**Activity:** Please filter the data below down to the lines holding the string "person".

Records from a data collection
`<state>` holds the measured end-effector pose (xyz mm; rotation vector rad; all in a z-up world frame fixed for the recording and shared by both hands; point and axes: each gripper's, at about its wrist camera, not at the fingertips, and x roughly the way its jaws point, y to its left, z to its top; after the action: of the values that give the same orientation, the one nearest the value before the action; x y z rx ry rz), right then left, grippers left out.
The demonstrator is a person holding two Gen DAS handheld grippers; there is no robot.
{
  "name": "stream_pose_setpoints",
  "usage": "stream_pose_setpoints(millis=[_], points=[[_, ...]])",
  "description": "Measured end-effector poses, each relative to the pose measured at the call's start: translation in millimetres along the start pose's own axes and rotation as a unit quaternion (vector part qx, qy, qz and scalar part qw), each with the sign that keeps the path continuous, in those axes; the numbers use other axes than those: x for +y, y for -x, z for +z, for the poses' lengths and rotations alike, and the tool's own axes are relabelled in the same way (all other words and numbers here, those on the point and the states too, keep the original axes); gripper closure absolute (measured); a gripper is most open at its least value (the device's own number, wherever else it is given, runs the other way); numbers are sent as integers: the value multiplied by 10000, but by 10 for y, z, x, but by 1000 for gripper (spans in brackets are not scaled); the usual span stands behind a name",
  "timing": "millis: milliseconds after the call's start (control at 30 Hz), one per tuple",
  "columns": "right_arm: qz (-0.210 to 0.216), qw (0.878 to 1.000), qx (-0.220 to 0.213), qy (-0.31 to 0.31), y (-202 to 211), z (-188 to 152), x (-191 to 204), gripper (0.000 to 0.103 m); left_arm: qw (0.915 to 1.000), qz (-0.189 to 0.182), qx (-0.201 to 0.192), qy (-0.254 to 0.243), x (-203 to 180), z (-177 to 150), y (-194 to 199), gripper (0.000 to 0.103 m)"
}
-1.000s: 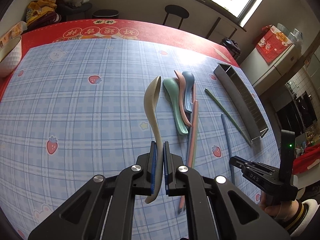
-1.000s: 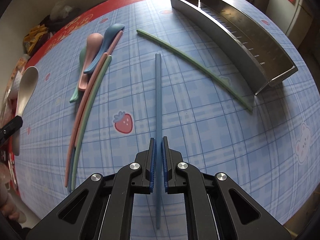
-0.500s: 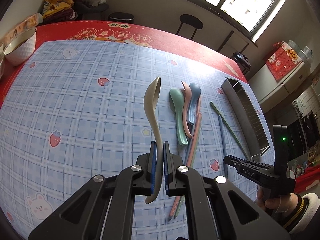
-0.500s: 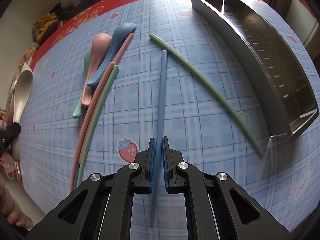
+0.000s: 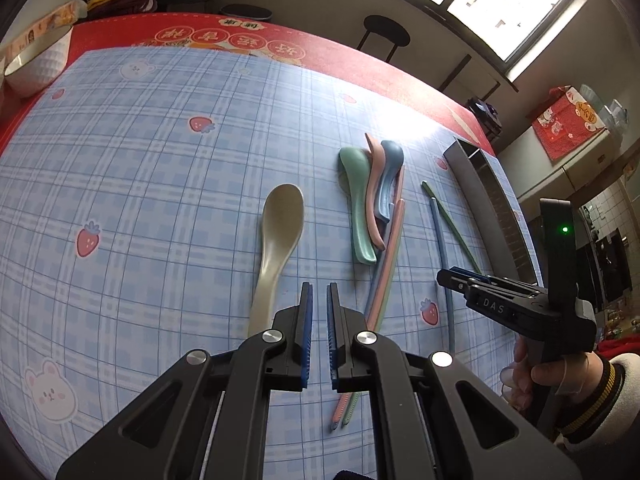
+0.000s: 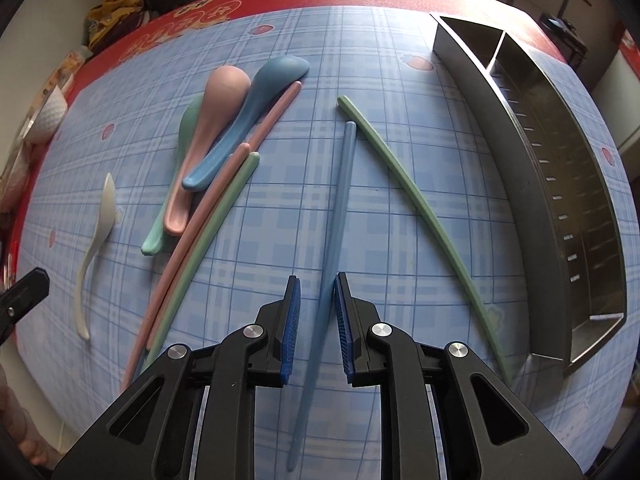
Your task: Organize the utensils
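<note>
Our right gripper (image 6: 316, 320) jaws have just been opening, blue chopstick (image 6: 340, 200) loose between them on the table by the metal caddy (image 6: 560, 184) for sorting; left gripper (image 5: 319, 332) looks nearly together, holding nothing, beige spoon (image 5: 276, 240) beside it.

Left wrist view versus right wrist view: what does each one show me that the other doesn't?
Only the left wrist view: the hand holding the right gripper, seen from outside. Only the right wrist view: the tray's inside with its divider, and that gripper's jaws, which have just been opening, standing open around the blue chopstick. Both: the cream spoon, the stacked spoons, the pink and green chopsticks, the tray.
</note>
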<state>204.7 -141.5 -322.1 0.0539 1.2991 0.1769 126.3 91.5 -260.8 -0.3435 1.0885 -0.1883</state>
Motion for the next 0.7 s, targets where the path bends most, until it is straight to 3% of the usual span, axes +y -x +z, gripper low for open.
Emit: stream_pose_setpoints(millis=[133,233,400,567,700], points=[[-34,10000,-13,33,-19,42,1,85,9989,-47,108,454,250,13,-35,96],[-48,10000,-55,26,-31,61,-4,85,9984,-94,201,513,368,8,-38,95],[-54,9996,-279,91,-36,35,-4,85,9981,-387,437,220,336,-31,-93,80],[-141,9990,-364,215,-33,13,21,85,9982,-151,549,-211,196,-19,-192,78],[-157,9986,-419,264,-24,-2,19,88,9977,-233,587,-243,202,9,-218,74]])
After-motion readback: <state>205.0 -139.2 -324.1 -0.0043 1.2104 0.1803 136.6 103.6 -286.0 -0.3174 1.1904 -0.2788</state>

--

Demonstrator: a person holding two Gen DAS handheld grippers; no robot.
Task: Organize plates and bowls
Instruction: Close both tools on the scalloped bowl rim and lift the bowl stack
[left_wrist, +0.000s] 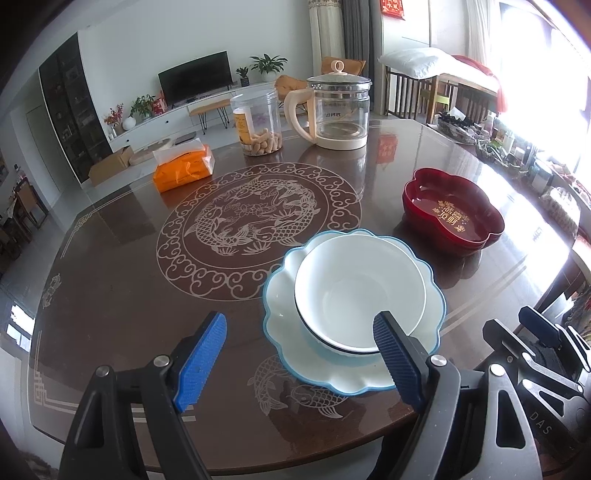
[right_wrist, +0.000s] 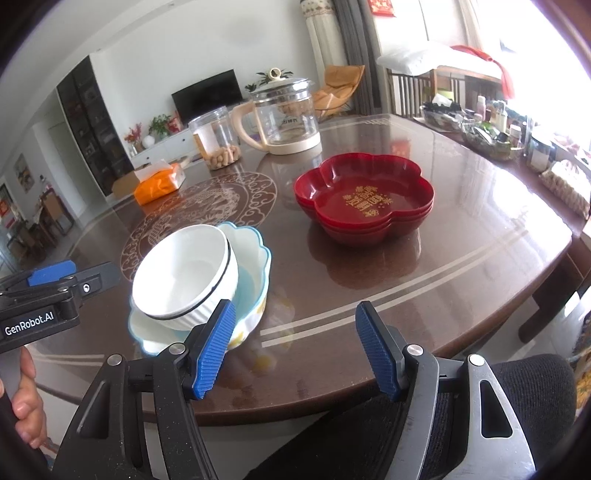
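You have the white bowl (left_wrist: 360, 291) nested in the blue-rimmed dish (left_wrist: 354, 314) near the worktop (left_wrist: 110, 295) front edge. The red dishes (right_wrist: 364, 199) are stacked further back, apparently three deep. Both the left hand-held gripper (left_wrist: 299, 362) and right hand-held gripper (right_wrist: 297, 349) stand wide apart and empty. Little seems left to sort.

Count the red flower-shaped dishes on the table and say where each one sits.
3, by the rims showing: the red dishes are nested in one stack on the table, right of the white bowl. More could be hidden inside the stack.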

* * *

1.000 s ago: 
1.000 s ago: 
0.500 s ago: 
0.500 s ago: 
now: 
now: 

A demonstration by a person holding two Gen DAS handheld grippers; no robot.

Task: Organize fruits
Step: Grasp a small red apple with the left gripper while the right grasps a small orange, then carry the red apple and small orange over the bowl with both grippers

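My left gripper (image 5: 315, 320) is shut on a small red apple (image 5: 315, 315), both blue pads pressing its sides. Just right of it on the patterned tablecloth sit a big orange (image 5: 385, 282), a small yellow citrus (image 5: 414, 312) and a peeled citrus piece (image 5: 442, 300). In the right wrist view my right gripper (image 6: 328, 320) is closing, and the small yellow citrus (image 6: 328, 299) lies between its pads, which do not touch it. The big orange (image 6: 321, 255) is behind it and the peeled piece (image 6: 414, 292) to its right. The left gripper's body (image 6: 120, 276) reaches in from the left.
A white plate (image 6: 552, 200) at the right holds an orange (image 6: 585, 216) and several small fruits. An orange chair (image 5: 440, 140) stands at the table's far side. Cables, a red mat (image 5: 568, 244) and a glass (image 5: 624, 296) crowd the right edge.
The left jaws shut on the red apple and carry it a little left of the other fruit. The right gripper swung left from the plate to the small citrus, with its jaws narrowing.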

**Response area:**
The demonstrator is a person holding two Gen DAS handheld grippers; there is no robot.
Demonstrator: a person holding two Gen DAS handheld grippers; no robot.
A demonstration by a person holding two Gen DAS handheld grippers; no robot.

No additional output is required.